Assignment :: What is needed is a verbatim copy of the data, minus the pictures.

(Exercise data Opens)

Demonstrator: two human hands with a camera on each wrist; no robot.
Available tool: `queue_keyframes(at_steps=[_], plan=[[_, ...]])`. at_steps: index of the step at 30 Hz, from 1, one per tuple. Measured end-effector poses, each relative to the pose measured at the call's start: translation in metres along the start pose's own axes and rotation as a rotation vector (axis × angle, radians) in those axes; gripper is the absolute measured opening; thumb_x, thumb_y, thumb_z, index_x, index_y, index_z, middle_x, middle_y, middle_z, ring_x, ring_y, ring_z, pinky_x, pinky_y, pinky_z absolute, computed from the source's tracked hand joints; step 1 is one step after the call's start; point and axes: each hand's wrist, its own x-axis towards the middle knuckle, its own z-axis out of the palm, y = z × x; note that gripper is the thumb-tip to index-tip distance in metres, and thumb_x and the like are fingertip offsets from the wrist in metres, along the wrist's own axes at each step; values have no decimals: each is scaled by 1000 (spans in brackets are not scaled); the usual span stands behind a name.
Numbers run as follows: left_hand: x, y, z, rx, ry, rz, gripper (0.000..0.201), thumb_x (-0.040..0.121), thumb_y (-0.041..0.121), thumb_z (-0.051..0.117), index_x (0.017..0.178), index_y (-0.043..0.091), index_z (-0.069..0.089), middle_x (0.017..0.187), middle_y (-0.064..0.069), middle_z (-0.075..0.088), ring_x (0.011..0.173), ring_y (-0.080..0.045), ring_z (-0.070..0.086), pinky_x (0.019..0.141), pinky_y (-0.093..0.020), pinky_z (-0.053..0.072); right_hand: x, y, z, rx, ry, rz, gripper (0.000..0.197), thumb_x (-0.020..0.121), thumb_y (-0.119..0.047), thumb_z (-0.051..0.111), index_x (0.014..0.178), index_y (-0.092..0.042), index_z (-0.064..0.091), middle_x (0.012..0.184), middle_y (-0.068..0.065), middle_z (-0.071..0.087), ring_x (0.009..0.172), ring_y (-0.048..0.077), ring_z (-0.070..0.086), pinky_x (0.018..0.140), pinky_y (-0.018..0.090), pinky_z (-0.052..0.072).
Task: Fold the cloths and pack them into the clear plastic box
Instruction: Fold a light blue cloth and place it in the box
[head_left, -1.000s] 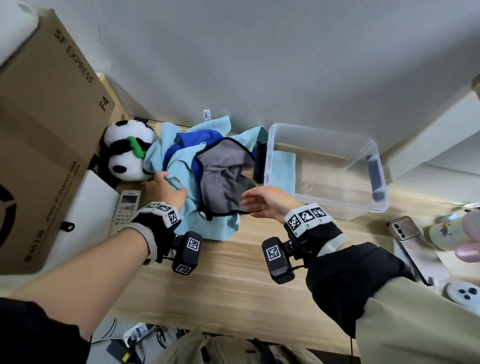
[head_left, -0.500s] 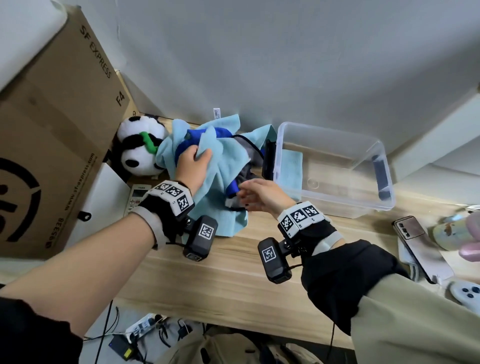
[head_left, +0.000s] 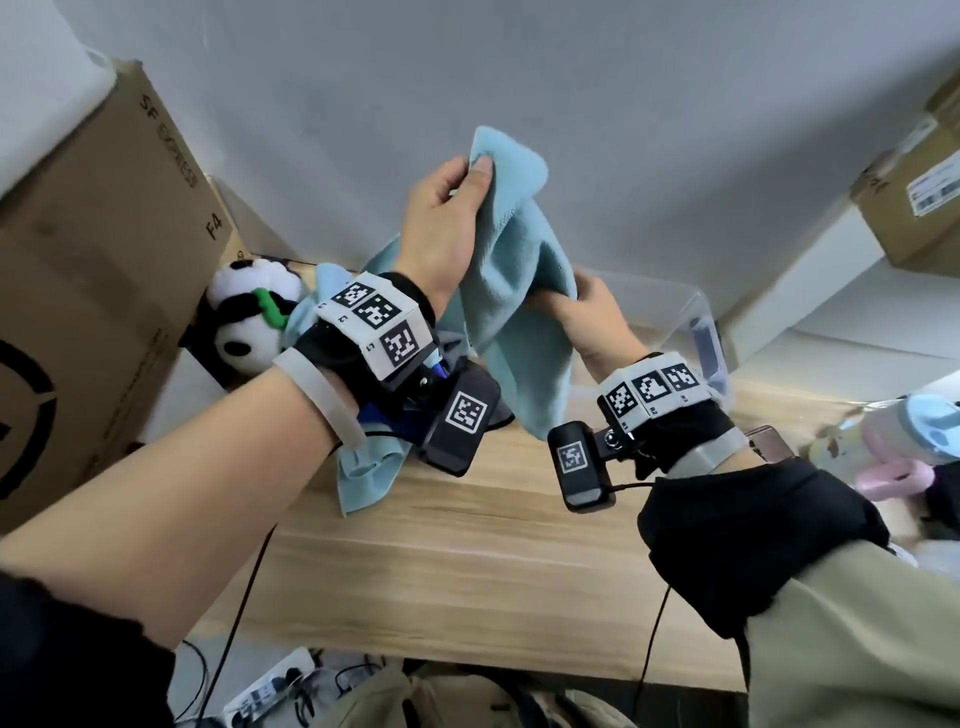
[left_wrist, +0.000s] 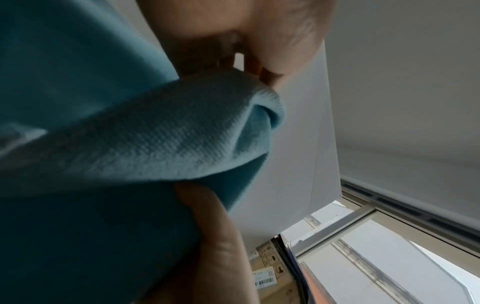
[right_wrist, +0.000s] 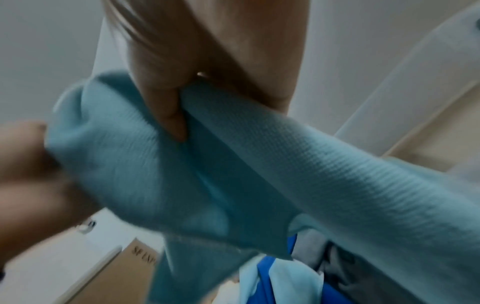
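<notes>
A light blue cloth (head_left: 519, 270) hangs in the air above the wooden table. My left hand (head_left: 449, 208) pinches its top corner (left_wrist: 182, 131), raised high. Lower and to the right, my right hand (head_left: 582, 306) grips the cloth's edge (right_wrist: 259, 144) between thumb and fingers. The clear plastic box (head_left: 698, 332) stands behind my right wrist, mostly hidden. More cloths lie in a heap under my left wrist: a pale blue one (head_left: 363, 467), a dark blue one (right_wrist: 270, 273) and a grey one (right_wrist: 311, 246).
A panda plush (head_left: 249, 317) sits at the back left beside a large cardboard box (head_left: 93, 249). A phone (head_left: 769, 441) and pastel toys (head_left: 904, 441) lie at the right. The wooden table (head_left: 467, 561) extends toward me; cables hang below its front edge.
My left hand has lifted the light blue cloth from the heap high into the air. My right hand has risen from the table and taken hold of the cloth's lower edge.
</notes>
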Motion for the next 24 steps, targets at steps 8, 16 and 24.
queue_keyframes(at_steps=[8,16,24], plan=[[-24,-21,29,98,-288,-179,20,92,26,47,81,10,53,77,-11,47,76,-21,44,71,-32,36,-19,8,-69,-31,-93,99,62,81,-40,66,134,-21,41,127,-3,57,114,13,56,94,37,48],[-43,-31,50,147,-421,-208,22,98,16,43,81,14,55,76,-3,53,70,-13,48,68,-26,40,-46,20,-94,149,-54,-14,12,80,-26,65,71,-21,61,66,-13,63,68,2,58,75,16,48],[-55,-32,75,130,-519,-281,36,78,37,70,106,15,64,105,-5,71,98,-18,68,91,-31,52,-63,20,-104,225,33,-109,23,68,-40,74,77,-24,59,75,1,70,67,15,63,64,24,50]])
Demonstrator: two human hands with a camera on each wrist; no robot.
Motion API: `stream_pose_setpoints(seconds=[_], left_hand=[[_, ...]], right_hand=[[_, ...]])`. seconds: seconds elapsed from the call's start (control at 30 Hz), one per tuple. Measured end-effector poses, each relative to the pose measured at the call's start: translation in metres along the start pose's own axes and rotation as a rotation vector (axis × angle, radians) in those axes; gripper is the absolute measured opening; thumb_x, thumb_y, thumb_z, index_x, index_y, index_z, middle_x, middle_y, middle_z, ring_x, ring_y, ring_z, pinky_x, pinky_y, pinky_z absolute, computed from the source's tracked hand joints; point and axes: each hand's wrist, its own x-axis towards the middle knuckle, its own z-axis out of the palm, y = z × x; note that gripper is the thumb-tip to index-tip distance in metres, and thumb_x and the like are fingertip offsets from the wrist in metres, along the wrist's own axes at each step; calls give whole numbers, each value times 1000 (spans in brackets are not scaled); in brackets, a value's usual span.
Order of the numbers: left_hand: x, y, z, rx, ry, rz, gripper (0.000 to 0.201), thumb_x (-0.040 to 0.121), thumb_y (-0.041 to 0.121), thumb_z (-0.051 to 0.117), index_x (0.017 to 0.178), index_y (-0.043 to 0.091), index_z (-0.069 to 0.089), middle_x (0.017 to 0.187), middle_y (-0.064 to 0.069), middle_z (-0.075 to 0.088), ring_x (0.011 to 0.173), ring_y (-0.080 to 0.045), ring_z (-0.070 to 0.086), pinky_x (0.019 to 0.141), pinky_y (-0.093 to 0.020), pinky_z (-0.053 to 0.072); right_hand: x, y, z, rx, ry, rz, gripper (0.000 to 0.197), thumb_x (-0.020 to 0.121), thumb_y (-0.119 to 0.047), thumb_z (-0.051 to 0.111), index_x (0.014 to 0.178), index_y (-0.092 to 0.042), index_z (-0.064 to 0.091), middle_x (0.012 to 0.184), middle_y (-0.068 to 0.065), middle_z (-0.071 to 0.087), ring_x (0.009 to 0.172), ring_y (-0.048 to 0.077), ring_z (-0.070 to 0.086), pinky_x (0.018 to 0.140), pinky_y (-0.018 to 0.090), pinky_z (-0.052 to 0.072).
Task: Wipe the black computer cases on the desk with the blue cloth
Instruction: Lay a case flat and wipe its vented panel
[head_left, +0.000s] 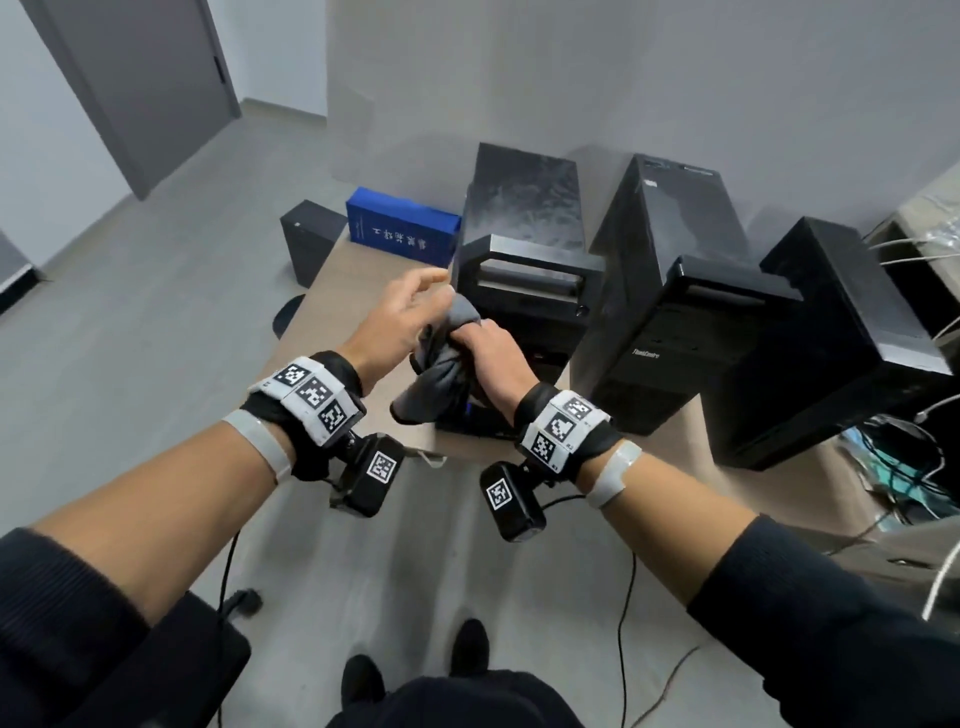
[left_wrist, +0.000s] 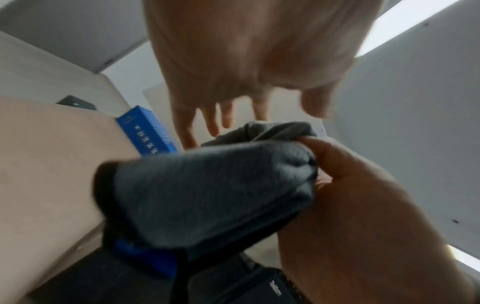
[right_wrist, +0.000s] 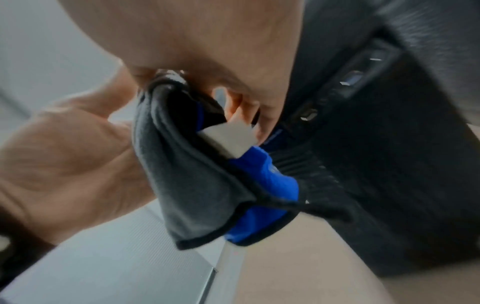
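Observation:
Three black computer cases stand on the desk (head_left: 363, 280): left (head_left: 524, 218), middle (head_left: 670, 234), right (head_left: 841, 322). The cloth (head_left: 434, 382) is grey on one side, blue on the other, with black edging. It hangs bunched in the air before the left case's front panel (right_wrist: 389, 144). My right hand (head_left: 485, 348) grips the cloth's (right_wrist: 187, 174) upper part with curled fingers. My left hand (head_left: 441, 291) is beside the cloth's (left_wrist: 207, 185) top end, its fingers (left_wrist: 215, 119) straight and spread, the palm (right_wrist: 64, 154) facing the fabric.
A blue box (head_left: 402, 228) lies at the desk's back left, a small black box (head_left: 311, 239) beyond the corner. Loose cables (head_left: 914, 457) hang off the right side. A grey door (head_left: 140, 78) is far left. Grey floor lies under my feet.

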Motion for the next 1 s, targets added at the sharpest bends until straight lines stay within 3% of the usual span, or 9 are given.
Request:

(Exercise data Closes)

Answer section ::
Demonstrator: two human hands with a camera on each wrist; no robot.
Available tool: `queue_keyframes(at_steps=[_], plan=[[_, ...]])`. at_steps: index of the step at 30 Hz, from 1, one per tuple. Measured end-effector poses, each relative to the pose measured at the call's start: translation in metres along the start pose's own axes and rotation as a rotation vector (axis × angle, radians) in those axes; gripper is the absolute measured opening; thumb_x, thumb_y, thumb_z, index_x, index_y, index_z, middle_x, middle_y, middle_z, ring_x, ring_y, ring_z, pinky_x, pinky_y, pinky_z absolute, computed from the source's tracked hand joints; step 1 is one step after the call's start; point and axes: each hand's wrist, its own x-axis towards the middle knuckle, its own z-axis out of the palm, y = z × x; note that gripper is the thumb-tip to index-tip distance in metres, and thumb_x and the like are fingertip offsets from the wrist in metres, along the wrist's own axes at each step; values have no decimals: each is scaled by 1000 (spans in brackets are not scaled); the usual span stands behind a name.
Numbers run as follows: left_hand: x, y, z, rx, ry, rz, gripper (0.000..0.201), thumb_x (-0.040..0.121), thumb_y (-0.041..0.121), thumb_z (-0.051..0.117), index_x (0.017..0.178), index_y (-0.043..0.091), index_z (-0.069..0.089), middle_x (0.017..0.187), middle_y (-0.064..0.069), middle_z (-0.075..0.088), ring_x (0.011..0.173), ring_y (-0.080..0.045), ring_z (-0.070..0.086), pinky_x (0.019..0.141), pinky_y (-0.093..0.020), pinky_z (-0.053..0.072); right_hand: x, y, z, rx, ry, rz, gripper (0.000..0.197), thumb_x (-0.020..0.121), thumb_y (-0.119..0.047), thumb_z (-0.051..0.111), index_x (0.014..0.178), index_y (-0.092..0.042), index_z (-0.064..0.091), middle_x (0.012..0.184), middle_y (-0.068..0.065), middle_z (-0.071..0.087), ring_x (0.009..0.172), ring_y (-0.048..0.077), ring_z (-0.070..0.086), pinky_x (0.018..0.140), pinky_y (-0.018..0.090), pinky_z (-0.052..0.072).
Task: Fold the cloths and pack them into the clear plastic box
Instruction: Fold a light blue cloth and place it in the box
[head_left, -1.000s] 
[head_left, -0.500s] 
[head_left, +0.000s] 
[left_wrist, +0.000s] 
[right_wrist, +0.000s] 
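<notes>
A light blue cloth (head_left: 519, 270) hangs in the air above the wooden table. My left hand (head_left: 449, 208) pinches its top corner (left_wrist: 182, 131), raised high. Lower and to the right, my right hand (head_left: 582, 306) grips the cloth's edge (right_wrist: 259, 144) between thumb and fingers. The clear plastic box (head_left: 698, 332) stands behind my right wrist, mostly hidden. More cloths lie in a heap under my left wrist: a pale blue one (head_left: 363, 467), a dark blue one (right_wrist: 270, 273) and a grey one (right_wrist: 311, 246).
A panda plush (head_left: 249, 317) sits at the back left beside a large cardboard box (head_left: 93, 249). A phone (head_left: 769, 441) and pastel toys (head_left: 904, 441) lie at the right. The wooden table (head_left: 467, 561) extends toward me; cables hang below its front edge.
My left hand has lifted the light blue cloth from the heap high into the air. My right hand has risen from the table and taken hold of the cloth's lower edge.
</notes>
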Motion for the next 24 steps, targets at steps 8, 16 and 24.
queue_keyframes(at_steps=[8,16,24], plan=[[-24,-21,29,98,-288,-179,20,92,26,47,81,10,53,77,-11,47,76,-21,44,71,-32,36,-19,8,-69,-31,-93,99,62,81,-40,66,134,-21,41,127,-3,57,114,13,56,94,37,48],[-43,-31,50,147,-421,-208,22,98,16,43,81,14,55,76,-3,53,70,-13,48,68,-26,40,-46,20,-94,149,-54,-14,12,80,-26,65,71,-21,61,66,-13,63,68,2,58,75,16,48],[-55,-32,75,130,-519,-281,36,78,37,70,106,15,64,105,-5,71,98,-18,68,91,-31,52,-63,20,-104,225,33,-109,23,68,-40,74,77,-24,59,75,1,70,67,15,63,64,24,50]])
Demonstrator: two human hands with a camera on each wrist; no robot.
Motion API: `stream_pose_setpoints(seconds=[_], left_hand=[[_, ...]], right_hand=[[_, ...]])`. seconds: seconds elapsed from the call's start (control at 30 Hz), one per tuple. Measured end-effector poses, each relative to the pose measured at the call's start: translation in metres along the start pose's own axes and rotation as a rotation vector (axis × angle, radians) in those axes; gripper is the absolute measured opening; thumb_x, thumb_y, thumb_z, index_x, index_y, index_z, middle_x, middle_y, middle_z, ring_x, ring_y, ring_z, pinky_x, pinky_y, pinky_z absolute, computed from the source's tracked hand joints; point and axes: each hand's wrist, its own x-axis towards the middle knuckle, its own z-axis out of the palm, y = z × x; note that gripper is the thumb-tip to index-tip distance in metres, and thumb_x and the like are fingertip offsets from the wrist in metres, along the wrist's own axes at each step; calls give whole numbers, each value times 1000 (spans in brackets are not scaled); in brackets, a value's usual span.
Order of the numbers: left_hand: x, y, z, rx, ry, rz, gripper (0.000 to 0.201), thumb_x (-0.040 to 0.121), thumb_y (-0.041 to 0.121), thumb_z (-0.051 to 0.117), index_x (0.017 to 0.178), index_y (-0.043 to 0.091), index_z (-0.069 to 0.089), middle_x (0.017 to 0.187), middle_y (-0.064 to 0.069), middle_z (-0.075 to 0.088), ring_x (0.011 to 0.173), ring_y (-0.080 to 0.045), ring_z (-0.070 to 0.086), pinky_x (0.019 to 0.141), pinky_y (-0.093 to 0.020), pinky_z (-0.053 to 0.072); right_hand: x, y, z, rx, ry, rz, gripper (0.000 to 0.197), thumb_x (-0.020 to 0.121), thumb_y (-0.119 to 0.047), thumb_z (-0.051 to 0.111), index_x (0.014 to 0.178), index_y (-0.092 to 0.042), index_z (-0.064 to 0.091), middle_x (0.012 to 0.184), middle_y (-0.068 to 0.065), middle_z (-0.071 to 0.087), ring_x (0.009 to 0.172), ring_y (-0.048 to 0.077), ring_z (-0.070 to 0.086), pinky_x (0.018 to 0.140), pinky_y (-0.018 to 0.090), pinky_z (-0.052 to 0.072).
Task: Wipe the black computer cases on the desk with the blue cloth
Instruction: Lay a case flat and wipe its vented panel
[head_left, +0.000s] 
[left_wrist, +0.000s] 
[right_wrist, +0.000s] 
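Observation:
Three black computer cases stand on the desk (head_left: 363, 280): left (head_left: 524, 218), middle (head_left: 670, 234), right (head_left: 841, 322). The cloth (head_left: 434, 382) is grey on one side, blue on the other, with black edging. It hangs bunched in the air before the left case's front panel (right_wrist: 389, 144). My right hand (head_left: 485, 348) grips the cloth's (right_wrist: 187, 174) upper part with curled fingers. My left hand (head_left: 441, 291) is beside the cloth's (left_wrist: 207, 185) top end, its fingers (left_wrist: 215, 119) straight and spread, the palm (right_wrist: 64, 154) facing the fabric.
A blue box (head_left: 402, 228) lies at the desk's back left, a small black box (head_left: 311, 239) beyond the corner. Loose cables (head_left: 914, 457) hang off the right side. A grey door (head_left: 140, 78) is far left. Grey floor lies under my feet.
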
Motion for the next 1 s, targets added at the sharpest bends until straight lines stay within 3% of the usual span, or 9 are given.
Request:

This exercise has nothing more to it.